Sunday, June 30, 2013

AWS Cost Saving Tip 12: Add Spot Instances with Amazon EMR [feedly]

Now this looks very promising. background processing is something that I don't want to spend a penny more than is needed and certain parts of the infrastructure fit this use case quite nicely. 

Keeping cloud computing costs low while delivering the best performance is a key part to my role and any article or tip around this area is always welcome. 

This feed is becoming very useful to me indeed!
 
 
Shared via feedly // published on Cloud, Big Data and Mobile // visit site
AWS Cost Saving Tip 12: Add Spot Instances with Amazon EMR
In continuation to my post on "How elastic thinking can save costs on Amazon EMR cluster ?" i have explored in this post how we can exploit Amazon EMR by introducing Spot EC2 into the cluster and achieve more cost savings.

Most of us know that Amazon Spot EC2 instances are usually good choice for Time-flexible and interruption-tolerant tasks. These instances gets traded frequently on a Spot market price and you can fix your Bid Price using AWS API's or AWS Console. Once free Spot EC2 instances are available for your Bid Price, AWS will allot them for use in your account. Spot instances are usually available way cheaper than On-Demand EC2 instances most of the times. Example: On-Demand m1.xlarge per hour price is 0.48 USD and on spot market you can find them sometimes @ 0.052 per hour. This is ~9 times cheaper than the on-demand price; imagine if you can bid competitively and get hold of spot EC2 even around 0.24 USD most of the times, you are saving 50% from the on-demand price straight away. In Big data use cases usually you might need lots of EC2 nodes for processing, adopting such techniques can vastly make difference in your infra cost and operations in long term. I am sharing my experience on this subject as tips and techniques you can adopt to save costs while using EMR clusters in Amazon for big data problems. 
Note : While dealing with spot you can be sure that you will never pay more than your maximum bid price per hour.

To know more about real implementation of these tips, read the following case study. Lock, Stock and X Smoking EC2's. 

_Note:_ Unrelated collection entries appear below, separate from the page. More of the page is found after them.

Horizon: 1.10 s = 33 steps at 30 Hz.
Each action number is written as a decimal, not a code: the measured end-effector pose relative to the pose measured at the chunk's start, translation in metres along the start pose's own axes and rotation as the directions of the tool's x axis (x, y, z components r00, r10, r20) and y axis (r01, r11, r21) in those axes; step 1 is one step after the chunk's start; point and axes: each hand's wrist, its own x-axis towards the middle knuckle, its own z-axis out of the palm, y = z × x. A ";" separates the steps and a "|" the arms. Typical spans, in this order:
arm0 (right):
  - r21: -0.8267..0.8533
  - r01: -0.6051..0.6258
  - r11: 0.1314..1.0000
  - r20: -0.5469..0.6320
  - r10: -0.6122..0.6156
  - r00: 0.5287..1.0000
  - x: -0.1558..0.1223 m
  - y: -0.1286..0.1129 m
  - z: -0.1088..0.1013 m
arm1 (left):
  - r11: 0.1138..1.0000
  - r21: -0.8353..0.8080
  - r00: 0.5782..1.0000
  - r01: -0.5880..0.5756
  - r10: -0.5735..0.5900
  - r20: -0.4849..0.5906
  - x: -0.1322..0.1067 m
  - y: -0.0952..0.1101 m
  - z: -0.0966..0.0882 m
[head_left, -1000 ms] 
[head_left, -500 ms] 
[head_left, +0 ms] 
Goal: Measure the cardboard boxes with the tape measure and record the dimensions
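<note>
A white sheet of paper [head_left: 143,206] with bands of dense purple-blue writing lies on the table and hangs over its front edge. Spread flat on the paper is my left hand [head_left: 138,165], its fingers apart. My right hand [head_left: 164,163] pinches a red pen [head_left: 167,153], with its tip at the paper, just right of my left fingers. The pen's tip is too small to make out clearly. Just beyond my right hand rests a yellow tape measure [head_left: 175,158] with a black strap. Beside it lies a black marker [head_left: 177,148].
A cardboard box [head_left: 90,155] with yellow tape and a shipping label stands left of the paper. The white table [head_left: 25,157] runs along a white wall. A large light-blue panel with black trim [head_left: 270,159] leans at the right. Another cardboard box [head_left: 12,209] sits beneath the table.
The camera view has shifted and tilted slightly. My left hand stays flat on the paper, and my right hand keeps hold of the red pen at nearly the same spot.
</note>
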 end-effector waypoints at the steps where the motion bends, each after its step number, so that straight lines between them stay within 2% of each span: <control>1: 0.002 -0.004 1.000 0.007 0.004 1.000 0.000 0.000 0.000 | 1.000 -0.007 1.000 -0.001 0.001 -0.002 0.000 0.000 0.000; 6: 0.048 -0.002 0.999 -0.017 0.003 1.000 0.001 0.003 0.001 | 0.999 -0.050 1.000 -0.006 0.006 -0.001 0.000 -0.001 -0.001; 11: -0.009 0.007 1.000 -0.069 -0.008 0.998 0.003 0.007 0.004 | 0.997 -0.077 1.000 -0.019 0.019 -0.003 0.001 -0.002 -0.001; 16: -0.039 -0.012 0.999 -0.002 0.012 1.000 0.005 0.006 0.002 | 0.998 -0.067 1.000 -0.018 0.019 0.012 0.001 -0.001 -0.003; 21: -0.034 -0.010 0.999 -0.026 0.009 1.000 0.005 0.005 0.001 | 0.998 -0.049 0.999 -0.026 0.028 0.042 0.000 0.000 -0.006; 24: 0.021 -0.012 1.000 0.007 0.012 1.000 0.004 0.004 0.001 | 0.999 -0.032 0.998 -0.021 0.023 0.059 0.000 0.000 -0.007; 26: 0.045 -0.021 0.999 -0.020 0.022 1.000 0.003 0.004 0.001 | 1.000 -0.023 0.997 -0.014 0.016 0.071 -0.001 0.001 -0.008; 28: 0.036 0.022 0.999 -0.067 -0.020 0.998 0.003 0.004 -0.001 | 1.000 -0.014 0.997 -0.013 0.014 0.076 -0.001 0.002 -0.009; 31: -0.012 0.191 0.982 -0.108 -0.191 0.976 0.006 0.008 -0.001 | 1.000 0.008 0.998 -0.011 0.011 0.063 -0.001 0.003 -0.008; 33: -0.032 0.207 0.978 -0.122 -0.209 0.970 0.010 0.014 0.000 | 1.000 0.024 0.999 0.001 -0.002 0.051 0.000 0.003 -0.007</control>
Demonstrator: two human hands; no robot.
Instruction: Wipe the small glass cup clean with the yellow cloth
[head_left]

Tip 1: Make right choice (Spot vs On-Demand) for the cluster components
Data Critical workloads: For workloads which cannot afford to lose data you can have the Master + Core on Amazon On-Demand EC2 and your task nodes on Spot EC2. This is the most common pattern while combining Spot and On-Demand on Amazon EMR cluster. Since task nodes are operating on spot prices depending upon your bidding strategy you can save ~50% costs from running your task nodes using On-Demand EC2. You can further save(if you are lucky) by reserving your Core and Master Nodes , but you will be tied to an AZ. According to me this is not a good or common technique, because some AZ's can be very noisy with high spot prices.
Cost Driven workloads: When solving big data problems, sometimes you might have to face scenarios where cost is very important than time. Example: You are processing archives of old logs as low priority jobs, where cost of processing is very important and usually with abundant time left. Such cases you can have all the Master+Core+Task run on Spot EC2 to get further savings from the data critical workloads approach. Since all the nodes are operating on spot prices depending upon your bidding strategy you can save ~60% or more costs from running your nodes using On-Demand EC2. The below mentioned table published by AWS gives an indication of the Amazon EMR + Spot combinations that are widely used:
Tip 2: There is free lunch sometimes
Spot Instances can be interrupted by AWS when the spot price reaches your bidding price. What interruption means is that, AWS can pull out the Spot EC2's assigned to your account when the price matches/exceeds. If your Spot Task Nodes are interrupted you will not be charged for any partial hour of usage by AWS i.e. if you have started the instance @ 10:05 am and if your instances are interrupted by spot price fluctuations @ 10:45 am you will not be charged for the partial hour of usage. If your processing exercise is totally time insensitive, you can keep your bidding price at closer level to spot price which are easily interrupt-able by AWS and exploit this partial hours concept. Theoretically you can get most of the processing done through your task nodes for free* exploiting this strategy.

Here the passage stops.